Dataset excerpt
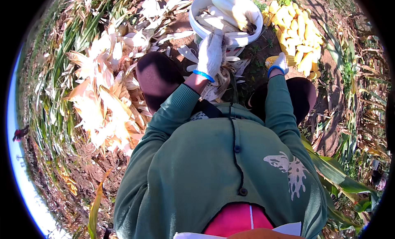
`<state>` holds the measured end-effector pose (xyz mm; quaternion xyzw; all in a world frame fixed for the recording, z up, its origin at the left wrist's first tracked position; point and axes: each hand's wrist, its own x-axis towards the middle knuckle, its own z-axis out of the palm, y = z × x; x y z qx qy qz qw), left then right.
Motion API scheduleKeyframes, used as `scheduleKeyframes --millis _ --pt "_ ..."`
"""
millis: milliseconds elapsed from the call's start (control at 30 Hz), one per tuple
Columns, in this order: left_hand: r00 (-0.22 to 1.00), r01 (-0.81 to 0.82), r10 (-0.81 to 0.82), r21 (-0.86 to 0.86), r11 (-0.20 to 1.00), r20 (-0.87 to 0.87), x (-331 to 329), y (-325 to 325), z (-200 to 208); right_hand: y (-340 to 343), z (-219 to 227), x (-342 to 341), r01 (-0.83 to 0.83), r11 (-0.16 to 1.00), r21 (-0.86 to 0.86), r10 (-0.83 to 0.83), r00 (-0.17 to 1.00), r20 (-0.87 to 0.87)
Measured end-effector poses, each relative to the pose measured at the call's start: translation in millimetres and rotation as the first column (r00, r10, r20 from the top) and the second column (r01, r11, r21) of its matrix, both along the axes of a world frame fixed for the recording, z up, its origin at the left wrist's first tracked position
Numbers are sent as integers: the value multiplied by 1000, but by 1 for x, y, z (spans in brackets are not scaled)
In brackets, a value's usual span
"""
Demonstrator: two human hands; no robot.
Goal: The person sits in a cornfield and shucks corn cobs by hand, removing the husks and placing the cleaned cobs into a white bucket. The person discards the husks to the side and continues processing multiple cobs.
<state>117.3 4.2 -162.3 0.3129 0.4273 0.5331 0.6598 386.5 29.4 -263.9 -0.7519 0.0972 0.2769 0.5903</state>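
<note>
My right hand [280,63], in a white glove with a blue cuff, is closed around a husked yellow ear of corn [272,61], beside the corn pile. My left hand [210,54], gloved the same way, is at the near rim of a white bucket [192,18]. Its fingers look drawn together, with a dark tuft at their right side; what they hold is hidden. Ears of corn in pale husks [224,13] fill the bucket. Loose dry husks [216,89] lie just below my left wrist.
A heap of husked yellow corn [302,31] lies at the far right. To the left spreads a large mound of pale husks [107,87]. Dry stalks [368,87] cover the ground on the right, and green leaves [335,171] stand near my right side. My knees flank the working spot.
</note>
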Motion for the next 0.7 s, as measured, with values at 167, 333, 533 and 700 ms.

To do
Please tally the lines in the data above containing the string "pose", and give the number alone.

Solution for this problem
2